Correctly specifying a model with a multimodal distribution

Hello PyMC3 community.

I’m trying to build a model based on a multimodal disribution.

I have the following code, but am not sure that it’s correct:

  1. The way I’m specifying priors is using the .dist syntax, which makes me think it’s not stochastic.
  2. If I plot the prior predictive and posterior predictive samples, they are not very different from each other.
import numpy as np
import pymc3 as pm
import matplotlib.pyplot as plt

W = np.array([0.5, 0.5, 0.5])

data = np.array([1.73, 1.59, 1.64, 1.58])

with pm.Model() as model_mix:
    # Mixing variable
    w = pm.Dirichlet('w', np.ones_like(W))

    dist1 = pm.Normal.dist(mu = 1.72, sigma = 0.01)
    dist2 = pm.Normal.dist(mu = 1.78, sigma = 0.01)
    dist3 = pm.StudentT.dist(mu = 1.88, sigma = 0.01, nu = 5)

    like = pm.Mixture('like', w=w, comp_dists=[dist1, dist2, dist3], observed=data)

    trace = pm.sample(2000, tune = 8000, cores=1)

params_prior_mix = pm.sample_prior_predictive(model = model_mix, samples = 2000)
params_pred_mix = pm.sample_posterior_predictive(trace, 1000, model_mix)
predictions_vec_mix = params_pred_mix['like'].reshape(4000)

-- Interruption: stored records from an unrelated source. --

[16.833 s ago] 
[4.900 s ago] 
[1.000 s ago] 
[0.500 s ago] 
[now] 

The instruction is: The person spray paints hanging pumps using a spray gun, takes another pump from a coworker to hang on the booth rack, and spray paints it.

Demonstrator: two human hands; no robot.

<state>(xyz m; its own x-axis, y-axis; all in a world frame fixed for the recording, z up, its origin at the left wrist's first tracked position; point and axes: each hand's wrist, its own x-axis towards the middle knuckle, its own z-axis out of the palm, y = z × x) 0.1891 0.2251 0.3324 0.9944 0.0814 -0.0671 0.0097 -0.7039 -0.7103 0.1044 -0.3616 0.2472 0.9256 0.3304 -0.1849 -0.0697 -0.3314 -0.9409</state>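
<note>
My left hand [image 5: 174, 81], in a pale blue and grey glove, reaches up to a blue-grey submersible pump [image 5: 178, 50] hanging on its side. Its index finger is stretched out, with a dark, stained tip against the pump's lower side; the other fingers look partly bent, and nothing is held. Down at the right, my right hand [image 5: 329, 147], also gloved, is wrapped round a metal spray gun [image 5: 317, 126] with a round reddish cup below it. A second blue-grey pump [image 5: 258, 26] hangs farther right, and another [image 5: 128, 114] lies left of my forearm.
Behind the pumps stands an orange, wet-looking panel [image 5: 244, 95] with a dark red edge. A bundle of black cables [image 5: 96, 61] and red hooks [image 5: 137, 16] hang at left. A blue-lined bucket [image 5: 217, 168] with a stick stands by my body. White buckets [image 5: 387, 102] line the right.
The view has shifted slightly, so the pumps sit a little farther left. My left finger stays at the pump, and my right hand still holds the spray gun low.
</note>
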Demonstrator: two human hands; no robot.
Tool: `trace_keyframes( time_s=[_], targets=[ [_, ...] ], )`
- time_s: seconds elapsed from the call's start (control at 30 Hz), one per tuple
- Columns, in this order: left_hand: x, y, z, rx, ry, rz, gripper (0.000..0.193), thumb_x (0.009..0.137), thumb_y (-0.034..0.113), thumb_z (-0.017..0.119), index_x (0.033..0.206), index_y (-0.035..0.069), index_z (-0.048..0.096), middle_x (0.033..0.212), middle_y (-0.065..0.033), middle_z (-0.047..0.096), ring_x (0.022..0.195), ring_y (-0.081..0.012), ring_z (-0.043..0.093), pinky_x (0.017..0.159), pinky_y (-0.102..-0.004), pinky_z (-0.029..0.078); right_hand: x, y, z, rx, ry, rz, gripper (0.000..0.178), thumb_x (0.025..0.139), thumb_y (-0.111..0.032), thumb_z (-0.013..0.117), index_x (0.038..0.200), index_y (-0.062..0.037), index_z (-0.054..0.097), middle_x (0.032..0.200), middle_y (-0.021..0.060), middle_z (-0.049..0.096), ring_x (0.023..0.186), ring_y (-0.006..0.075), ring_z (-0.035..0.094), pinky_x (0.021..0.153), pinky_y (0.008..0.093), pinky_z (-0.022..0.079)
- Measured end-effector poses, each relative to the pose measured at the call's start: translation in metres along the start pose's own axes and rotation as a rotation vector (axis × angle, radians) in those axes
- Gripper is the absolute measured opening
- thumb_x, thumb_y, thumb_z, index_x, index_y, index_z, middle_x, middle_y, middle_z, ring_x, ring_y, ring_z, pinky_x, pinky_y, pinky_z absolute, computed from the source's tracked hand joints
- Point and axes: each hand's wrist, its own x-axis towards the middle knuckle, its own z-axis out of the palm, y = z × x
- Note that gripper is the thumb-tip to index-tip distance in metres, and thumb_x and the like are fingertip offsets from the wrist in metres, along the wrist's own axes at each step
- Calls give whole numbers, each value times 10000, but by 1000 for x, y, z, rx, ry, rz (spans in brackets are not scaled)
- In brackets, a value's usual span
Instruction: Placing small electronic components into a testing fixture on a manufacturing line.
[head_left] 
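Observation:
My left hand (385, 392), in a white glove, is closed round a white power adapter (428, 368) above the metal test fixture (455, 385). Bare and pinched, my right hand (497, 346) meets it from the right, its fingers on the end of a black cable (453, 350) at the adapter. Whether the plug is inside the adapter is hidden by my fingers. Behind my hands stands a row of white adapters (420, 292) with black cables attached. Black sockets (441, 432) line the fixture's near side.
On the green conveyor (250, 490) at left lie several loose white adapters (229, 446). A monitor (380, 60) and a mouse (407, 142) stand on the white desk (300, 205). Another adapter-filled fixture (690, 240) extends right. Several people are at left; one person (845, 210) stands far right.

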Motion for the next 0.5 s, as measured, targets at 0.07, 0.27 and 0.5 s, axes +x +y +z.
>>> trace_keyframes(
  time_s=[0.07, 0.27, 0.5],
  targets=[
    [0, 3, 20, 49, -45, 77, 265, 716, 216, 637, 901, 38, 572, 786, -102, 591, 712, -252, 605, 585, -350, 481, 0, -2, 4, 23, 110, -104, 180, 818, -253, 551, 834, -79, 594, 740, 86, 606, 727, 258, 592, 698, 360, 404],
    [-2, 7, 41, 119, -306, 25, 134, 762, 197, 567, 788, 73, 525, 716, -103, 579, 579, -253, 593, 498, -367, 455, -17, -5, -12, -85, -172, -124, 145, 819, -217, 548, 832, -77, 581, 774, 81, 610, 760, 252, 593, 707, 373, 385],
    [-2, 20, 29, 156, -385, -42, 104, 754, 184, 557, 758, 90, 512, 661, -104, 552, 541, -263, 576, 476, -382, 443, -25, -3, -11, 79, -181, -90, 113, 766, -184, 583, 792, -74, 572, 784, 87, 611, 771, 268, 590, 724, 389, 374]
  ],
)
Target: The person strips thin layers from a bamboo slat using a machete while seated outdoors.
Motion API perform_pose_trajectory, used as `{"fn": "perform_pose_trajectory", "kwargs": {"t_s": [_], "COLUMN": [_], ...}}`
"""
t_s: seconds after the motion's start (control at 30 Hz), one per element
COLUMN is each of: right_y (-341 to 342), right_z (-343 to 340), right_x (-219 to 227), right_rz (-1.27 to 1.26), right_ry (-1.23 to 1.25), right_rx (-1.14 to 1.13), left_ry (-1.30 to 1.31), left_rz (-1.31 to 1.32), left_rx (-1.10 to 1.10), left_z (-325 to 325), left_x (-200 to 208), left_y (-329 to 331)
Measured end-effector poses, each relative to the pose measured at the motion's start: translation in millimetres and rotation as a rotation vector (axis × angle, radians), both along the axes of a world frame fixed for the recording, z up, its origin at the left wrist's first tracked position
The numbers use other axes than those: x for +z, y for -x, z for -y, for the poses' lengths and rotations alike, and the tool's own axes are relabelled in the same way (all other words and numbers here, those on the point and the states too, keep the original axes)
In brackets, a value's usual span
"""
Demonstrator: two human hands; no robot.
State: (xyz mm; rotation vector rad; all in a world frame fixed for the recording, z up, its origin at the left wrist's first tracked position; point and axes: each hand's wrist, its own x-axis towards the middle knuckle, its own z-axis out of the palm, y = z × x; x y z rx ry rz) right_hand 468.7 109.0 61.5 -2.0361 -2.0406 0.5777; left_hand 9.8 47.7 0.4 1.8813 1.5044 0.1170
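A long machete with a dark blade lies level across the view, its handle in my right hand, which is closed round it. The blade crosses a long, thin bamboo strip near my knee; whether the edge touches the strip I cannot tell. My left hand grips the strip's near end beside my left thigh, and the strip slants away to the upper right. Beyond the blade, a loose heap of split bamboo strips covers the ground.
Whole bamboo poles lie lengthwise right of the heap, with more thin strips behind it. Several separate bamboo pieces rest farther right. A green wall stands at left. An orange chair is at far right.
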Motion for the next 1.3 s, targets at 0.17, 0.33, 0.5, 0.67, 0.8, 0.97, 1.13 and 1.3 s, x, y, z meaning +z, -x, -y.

plt.hist(np.random.choice(predictions_vec_mix, 1000), label='Posterior', color='r')
plt.hist(params_prior_mix['like'][:,0], label='Prior')
plt.hist(data, color='pink', label='Measured Distribution')
plt.legend()    

Do I need to model the distributions of the parameters of dist1, dist2, dist3 in order to correctly specify the priors?

1 Like

Have you checked this notebook?

Regarding your prior and posterior samples looking similar, you have very little data, so that may be what’s expected

I haven’t seen this, very useful! The article refers to pymc4 but pymc3 also has the NormalMixture method. I tried is using pymc3 and it’s very slow with the sampling. Is NormalMixture optimized in pymc4 to run faster, by chance?

1 Like

The pymc3 version of that notebooks is here. Sampling categorical models like these tend to be difficult due to the categorical/discrete nature of some of the parameters. However, as you can see by comparing those 2 notebooks, there have been changes in v4. Whether they help speed-wise, I’m not sure. But it may be worth trying both.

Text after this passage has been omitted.